WHAT THE TASK REQUIRES »
Search the data for "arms". Return each matching line.

COLLECTED MATERIAL »

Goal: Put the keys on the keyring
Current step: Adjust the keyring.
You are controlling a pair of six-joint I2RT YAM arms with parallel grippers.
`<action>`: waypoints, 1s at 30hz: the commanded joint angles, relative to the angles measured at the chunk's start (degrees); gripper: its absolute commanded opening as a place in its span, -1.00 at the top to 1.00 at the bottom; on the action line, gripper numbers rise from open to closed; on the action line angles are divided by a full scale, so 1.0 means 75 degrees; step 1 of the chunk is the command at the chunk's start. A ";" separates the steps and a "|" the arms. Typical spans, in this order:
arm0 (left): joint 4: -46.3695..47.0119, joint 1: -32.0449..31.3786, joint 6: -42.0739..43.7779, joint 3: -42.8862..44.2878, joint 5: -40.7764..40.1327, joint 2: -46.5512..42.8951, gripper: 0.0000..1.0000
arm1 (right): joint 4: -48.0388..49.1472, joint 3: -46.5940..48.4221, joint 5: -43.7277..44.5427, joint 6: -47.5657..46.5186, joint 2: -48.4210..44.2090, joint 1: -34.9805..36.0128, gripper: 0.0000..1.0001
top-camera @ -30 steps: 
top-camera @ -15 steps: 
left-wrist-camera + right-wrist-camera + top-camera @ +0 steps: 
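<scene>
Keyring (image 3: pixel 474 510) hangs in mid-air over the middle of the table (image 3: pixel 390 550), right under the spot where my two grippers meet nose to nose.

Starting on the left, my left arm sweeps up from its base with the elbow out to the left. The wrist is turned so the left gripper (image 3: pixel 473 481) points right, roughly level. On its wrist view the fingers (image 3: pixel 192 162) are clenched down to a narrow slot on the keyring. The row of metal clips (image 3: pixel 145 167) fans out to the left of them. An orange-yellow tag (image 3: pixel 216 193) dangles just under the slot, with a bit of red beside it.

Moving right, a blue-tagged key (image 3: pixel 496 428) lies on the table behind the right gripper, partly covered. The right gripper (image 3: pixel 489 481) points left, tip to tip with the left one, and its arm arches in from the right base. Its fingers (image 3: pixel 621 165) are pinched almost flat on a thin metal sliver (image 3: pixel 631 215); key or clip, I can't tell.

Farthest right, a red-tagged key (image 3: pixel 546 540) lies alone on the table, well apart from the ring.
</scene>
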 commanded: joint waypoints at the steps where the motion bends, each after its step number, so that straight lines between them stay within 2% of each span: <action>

FINAL ANSWER »
You are controlling a pair of six-joint I2RT YAM arms with parallel grippers.
`<action>`: waypoints, 1s at 30hz: the commanded joint angles, relative to the angles measured at the chunk's start (degrees); gripper: its absolute commanded opening as a place in its span, -1.00 at the top to 1.00 at the bottom; on the action line, gripper numbers rise from open to closed; on the action line angles are divided by a full scale, so 1.0 means 75 degrees; step 1 of the chunk is the command at the chunk's start. A ";" separates the steps and a "|" the arms. Typical spans, in this order:

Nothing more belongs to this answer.